Zakat fitra ditakar dengan ukuran kebutuhan makan kita satu hari, disepakati satu setengah kilogram beras. Jika dihubungkan dengan dimensih ilahiyah puasa yang kedua, yaitu inna lillahi wa inna ilaihi raji’un, maka niscaya dua setengah kilogram tersebut hanyalah sebuah perlambang. Esensi yang lebih dalam ialah pemberian itu tidak berjumlah dan tidak berbatas, tidak hanya beras untuk makan, tetapi pemberian itu haruslah berujud kesediaaan dan kesiapan untuk melepas apapun yang kita miliki demi kehidupan manusia yang lebih baik. Jika hendak dibuat tahapan, maka gambarannya adalah sebagai berikut : Pertama, dengan niatan baik, kita harus senantiasa berusaha guna memperoleh ilmu, harta, tahta dan manfaat bagi kehidupan kita. Kedua, menyatu dengan yang pertama, usaha kita itu harus dijauhkan atau bahkan bersih dan dibersihkan dari hal-hal yang menimbulkan kerugian pada orang lain, baik besar maupun kecil, baik langsung maupun tidak langsung. Ketiga, semua yang diperoleh itu kemudian dimanfaatkan sebaik-baiknya dengan cara yang benar untuk memperkuat dan mempertegas penghindaran dari kerugian bagi apa dan siapaapun di sekiltar kita. Keempat, secara proaktif pemanfaatan tersebut harus bisa menyelamatkan dan membahagiakan orang lain dan siapapun di sekitar kita.

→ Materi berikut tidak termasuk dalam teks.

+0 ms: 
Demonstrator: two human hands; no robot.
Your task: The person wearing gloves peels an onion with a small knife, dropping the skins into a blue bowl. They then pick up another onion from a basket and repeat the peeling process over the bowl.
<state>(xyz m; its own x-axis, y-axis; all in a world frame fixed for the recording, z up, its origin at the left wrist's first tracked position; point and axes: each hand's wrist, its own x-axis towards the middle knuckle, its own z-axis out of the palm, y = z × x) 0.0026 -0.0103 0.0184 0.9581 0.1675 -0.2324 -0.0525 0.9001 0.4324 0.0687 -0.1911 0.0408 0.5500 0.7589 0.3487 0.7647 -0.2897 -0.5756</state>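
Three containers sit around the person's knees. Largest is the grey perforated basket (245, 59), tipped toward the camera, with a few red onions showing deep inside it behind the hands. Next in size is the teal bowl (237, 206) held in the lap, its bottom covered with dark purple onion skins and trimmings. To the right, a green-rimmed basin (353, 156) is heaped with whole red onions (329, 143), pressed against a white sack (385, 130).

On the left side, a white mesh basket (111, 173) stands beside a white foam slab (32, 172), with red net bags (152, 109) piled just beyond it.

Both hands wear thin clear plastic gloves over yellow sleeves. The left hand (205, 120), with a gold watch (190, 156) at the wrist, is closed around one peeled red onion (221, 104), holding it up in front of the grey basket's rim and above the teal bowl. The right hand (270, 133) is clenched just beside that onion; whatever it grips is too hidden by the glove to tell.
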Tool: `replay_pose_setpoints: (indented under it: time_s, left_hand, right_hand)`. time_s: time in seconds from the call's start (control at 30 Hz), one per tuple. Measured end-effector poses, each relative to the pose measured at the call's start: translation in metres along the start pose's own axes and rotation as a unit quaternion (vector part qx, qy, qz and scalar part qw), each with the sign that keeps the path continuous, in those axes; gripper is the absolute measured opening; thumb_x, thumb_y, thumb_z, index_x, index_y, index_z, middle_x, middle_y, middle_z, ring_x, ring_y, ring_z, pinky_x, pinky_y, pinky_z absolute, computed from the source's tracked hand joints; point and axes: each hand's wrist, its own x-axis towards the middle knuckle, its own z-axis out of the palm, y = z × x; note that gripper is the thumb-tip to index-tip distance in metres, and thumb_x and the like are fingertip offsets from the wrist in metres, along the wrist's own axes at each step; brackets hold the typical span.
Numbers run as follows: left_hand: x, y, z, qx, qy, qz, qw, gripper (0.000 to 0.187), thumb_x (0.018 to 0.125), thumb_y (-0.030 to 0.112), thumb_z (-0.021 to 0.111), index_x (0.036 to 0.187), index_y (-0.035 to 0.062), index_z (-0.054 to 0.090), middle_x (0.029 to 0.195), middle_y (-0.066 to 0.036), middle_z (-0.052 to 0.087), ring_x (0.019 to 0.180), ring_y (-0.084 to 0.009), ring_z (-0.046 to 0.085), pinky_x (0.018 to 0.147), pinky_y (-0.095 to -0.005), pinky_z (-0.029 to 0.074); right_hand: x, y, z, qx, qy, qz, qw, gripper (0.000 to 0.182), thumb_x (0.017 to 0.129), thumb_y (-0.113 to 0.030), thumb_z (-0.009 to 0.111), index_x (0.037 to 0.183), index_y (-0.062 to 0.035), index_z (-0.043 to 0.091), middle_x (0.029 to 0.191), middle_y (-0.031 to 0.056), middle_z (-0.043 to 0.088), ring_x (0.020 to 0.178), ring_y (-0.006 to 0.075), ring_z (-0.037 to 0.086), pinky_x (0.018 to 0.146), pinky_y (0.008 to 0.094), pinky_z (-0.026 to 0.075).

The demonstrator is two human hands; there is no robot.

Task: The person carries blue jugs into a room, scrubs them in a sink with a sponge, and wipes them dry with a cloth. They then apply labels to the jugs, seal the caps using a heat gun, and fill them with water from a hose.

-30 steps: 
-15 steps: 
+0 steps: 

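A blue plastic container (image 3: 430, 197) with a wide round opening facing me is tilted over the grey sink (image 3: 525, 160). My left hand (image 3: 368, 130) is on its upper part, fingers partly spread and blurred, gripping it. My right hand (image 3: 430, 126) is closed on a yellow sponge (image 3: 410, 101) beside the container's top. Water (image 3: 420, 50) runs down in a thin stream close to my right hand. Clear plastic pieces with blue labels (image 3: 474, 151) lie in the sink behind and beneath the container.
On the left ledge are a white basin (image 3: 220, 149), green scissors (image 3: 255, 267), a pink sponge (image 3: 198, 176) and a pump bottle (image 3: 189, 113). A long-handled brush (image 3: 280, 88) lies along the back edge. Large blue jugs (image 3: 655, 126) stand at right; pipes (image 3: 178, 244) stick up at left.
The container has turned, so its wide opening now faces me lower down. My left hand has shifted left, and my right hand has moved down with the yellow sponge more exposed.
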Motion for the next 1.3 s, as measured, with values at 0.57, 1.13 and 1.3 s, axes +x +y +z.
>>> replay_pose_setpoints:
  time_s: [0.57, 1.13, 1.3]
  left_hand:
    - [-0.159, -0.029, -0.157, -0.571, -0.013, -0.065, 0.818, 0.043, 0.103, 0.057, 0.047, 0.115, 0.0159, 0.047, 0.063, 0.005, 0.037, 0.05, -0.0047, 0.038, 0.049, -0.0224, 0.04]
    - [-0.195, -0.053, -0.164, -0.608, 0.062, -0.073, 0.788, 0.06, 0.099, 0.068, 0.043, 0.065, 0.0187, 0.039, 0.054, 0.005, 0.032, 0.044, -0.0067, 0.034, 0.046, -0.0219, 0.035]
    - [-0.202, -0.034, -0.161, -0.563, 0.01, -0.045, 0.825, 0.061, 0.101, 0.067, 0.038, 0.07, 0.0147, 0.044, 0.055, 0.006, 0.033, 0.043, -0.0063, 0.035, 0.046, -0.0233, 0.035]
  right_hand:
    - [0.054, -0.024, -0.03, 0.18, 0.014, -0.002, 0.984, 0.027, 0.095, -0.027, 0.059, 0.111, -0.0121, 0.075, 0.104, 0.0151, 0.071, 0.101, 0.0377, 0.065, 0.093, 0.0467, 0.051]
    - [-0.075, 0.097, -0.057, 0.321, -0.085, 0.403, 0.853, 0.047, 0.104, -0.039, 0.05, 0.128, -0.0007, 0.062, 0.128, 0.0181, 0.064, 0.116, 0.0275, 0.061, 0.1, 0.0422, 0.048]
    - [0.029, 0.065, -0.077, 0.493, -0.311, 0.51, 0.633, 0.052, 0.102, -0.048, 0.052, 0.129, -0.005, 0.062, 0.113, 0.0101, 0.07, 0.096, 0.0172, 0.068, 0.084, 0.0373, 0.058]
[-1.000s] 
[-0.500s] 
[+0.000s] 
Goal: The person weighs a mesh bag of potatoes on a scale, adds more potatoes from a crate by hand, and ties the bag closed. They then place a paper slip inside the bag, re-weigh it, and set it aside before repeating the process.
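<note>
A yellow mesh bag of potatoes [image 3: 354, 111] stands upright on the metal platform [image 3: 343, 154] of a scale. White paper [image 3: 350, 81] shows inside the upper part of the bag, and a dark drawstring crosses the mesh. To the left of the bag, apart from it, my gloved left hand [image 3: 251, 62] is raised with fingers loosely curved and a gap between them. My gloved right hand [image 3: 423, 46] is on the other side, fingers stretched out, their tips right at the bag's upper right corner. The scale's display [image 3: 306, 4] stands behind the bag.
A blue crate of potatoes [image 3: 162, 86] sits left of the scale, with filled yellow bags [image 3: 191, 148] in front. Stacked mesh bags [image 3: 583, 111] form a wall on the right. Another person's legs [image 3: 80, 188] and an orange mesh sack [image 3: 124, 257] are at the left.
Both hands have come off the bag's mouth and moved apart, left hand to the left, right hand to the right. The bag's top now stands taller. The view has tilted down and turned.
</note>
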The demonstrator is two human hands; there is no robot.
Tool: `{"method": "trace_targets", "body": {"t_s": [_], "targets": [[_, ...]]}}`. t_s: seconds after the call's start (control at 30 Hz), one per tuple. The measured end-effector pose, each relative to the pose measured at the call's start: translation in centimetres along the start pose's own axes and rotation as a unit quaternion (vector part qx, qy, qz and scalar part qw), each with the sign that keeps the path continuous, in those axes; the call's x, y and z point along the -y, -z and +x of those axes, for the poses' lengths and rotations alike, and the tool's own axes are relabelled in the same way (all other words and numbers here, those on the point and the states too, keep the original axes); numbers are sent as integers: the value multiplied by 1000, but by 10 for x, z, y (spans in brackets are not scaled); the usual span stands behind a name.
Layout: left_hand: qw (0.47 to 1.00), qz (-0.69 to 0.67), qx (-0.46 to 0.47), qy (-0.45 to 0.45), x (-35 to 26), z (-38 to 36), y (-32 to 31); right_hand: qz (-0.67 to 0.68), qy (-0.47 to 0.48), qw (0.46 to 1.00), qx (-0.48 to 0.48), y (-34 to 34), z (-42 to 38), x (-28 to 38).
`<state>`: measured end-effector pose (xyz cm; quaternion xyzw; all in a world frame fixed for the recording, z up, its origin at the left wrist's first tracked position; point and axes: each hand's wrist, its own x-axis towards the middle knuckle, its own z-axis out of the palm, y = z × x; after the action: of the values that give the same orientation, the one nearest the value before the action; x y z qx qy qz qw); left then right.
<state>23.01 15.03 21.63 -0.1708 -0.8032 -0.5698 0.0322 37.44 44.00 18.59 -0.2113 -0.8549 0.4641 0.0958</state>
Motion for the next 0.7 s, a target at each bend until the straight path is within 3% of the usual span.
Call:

الله أكبر الله أكبر الله أكبر ولله الحمد
Sidang ‘Ied yang dimuliakan Allah,
Perspektif seperti di atas, dalam skala kecil sudah kita latih sendiri dan telah sukses kita laksanakan selama kita melakukan ibadah puasa sebulan penuh. Amanah kita berikutnya, adalah bagaimana kehidupan seperti itu dapat kita perteguh dalam spektrum yang lebih luas, dalam kehidupan keseharian kita.
‘Idul Fitri, Hari Raya Berbuka, dengan ritual shalat ‘ied yang baru saja kita lakukan, sebetulnya adalah ungkapan rasa kemenangan kita. Kita merayakannya dengan “berbuka” karena kita telah ber “puasa” dan selamat dalam menunaikannya. ‘Idul Fitri juga sering dianggap perayaan kemenangan karena kita telah berhasil menang dalam berperang melawi “hawa nafsu” kita, sehingga kita kembali kepada fitrah kita sebagai manusia. Dalam sebuah hadits memang disabdakan , “man shama ramadlona imaanan wa ichtishaban gufira lahu ma taqaddama min dzambih” dalam hadits lain diungkapkan “ka yaomi waladathu ummuh” (Barang siapa menunaikan ibadah puasa di bulan romadlan denga rasa iman (yang kuat) dan kesadaran (yang tinggi), akan diampuni segala dosanya (sehingga bersih kembali) seperti ketika baru dilahirkan oleh ibunya).
Bayi yang baru dilahirkan digambarkan sebagai manusia yang fitri, bukan hanya bersih dari dosa, melainkan potensi yang dimilikinya adalah potensi otentik, yaitu potensi untuk berbuat baik dan mencintai kebaikan, yang sering dikenal dengan fitrah manusia yang sejati. Pada bayi diyakini tidak dijumpai rasa permusuhan, keserakahan, dendam dan hal-hal yang merusak lainnya. Karena itu, ketika kita selesai menunaikan ibadah puasa denga penuh imaanan wa ichtisaaban, maka diyakini kita telah kembali seperti bayi, menjadi fitri, kembali ke fitrah kita sebagai manusia. Karena itu kita rayakan. Dari situ maka bersalaman, bermaaf-ma’afan, silaturrahmi, dan ungkapan minal a’idiin al faiziin betul-betul merupakan ekspresi dari fitrah kita yang sebenar-benarnya, tulus dan mengalir tanpa pamrih.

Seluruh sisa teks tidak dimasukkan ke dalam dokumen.